Initializing arrays of non-POD types is a little more complicated because
each element is an object which must be constructed.  But this is not very
difficult:

    class Bob
    {
    public:
                Bob(int i);     // Constuctor
    };

    static Bob  myBobs[] =
    {
        Bob(3),     // Constructed object of type 'Bob'
        Bob(2),
        Bob(1),
    };

These kinds of initializers are executed at program startup if they have
file scope, or the first time the containing block is entered if they have
block scope.

Of course in practice, I don't like to use free (non-member) variables, so
I usually declare these kinds of arrays as a static members of some class
(effectively making the class names act like namespaces):

    class Foo
    {
    public: // Shared constants
        static const Pod    podArr[];
    public: // Shared variables
        static int          intArr[10];
        ...
    };

Now to discuss dynamically allocated arrays.

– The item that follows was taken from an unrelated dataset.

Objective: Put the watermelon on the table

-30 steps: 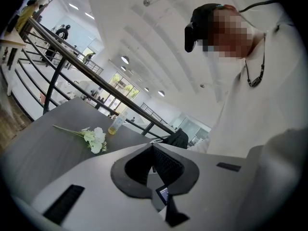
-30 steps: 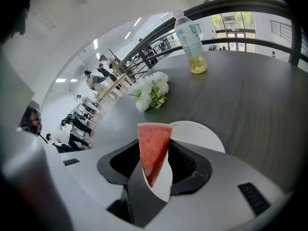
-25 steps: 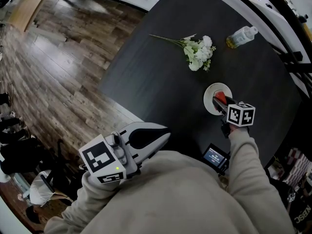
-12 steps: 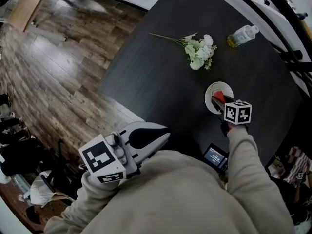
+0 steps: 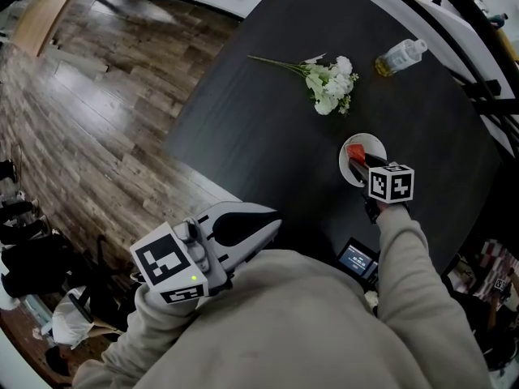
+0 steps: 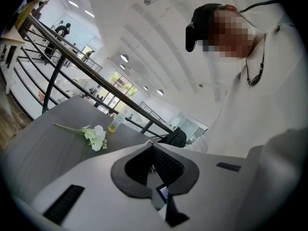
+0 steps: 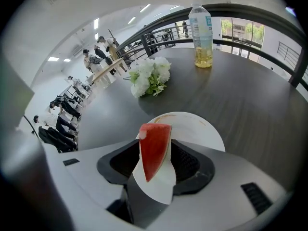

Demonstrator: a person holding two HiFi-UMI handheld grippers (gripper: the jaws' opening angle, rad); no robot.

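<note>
A red watermelon slice (image 7: 155, 150) with a pale rind stands upright between my right gripper's (image 7: 156, 144) jaws, which are shut on it. It hangs just above a white plate (image 7: 199, 131) on the dark round table (image 7: 250, 105). In the head view the slice (image 5: 358, 150) shows red over the plate (image 5: 345, 162), in front of the right gripper (image 5: 362, 163). My left gripper (image 5: 272, 221) is held back near my body, off the table's near edge. In the left gripper view its fingertips (image 6: 152, 144) meet with nothing between them.
White flowers (image 5: 331, 83) with a long stem lie on the table beyond the plate. A plastic bottle (image 5: 399, 57) with yellowish liquid stands farther right. A small device with a lit screen (image 5: 358, 259) sits near my right sleeve. Railings run behind the table, and wood floor lies to the left.
My right gripper has shifted a little away from me and to the left over the plate, carrying the watermelon slice. The left gripper has stayed put.
</note>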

Kuehl's (dietmar.kuehl@claas-solutions.de) code demonstrated how to
dynamically allocate and initialize an array of ints:
>  int *array = static_cast<int*>(operator new[] (sizeof(int) * size));
>  for (int i = 0; i < size; ++i)
>    new(array + i) int(i);

While this is certainly correct, it is overly complicated because built-in
types like 'int' don't need explicit constructors (and certainly don't
need explicit destructors).  It is also flawed by the fact that it does
not 'new' an array of ints but rather an array of bytes which is then
typecast into an int array.  A much simpler version is this:

    int *   array = static_cast<int *>(new int[size]);

    for (int i = 0;  i < size;  i++)
        array[i] = i;

Allocating an array of non-built-in, non-POD types is more complicated
because each element is an object that must be constructed.  Example:

    Employee    emps[30];

This causes an array of 30 'Employee' objects to be allocated.  After the
space has been allocated, each of the 30 members are then constructed by
calling the default Employee::Employee() constructor function for each
one.

While this is a valid use of object arrays, in practice it's usually better
to allocate an array of object pointers instead.  This allows you to manage
the elements one at a time.  For example:

    Employee *  empP[30];

    for (int i = 0;  i < 30;  i++)
        empP[i] = new Employee;

This also means that all 30 objects must be deleted eventually:

    for (int i = 0;  i < 30;  i++)
        delete empP[i], empP[i] = NULL;

>From these fundamentals of array initialization, more complex arrays, and
>thus more complex initializers, can be written.  I'll leave the discussion
>of STL iterators for those more capable than me.